** DATA EXTRACT follows **

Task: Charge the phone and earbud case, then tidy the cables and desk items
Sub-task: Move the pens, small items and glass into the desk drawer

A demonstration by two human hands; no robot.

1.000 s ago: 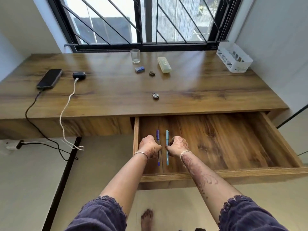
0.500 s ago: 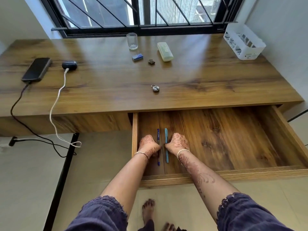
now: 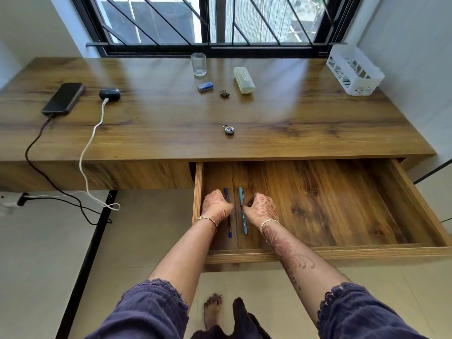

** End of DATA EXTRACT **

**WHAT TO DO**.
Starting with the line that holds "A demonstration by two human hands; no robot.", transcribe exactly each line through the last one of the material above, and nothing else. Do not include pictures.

**FINAL ANSWER**.
A demonstration by two human hands; no robot.

1.000 s ago: 
0.500 s ago: 
now: 

This exercise has been worked through to completion.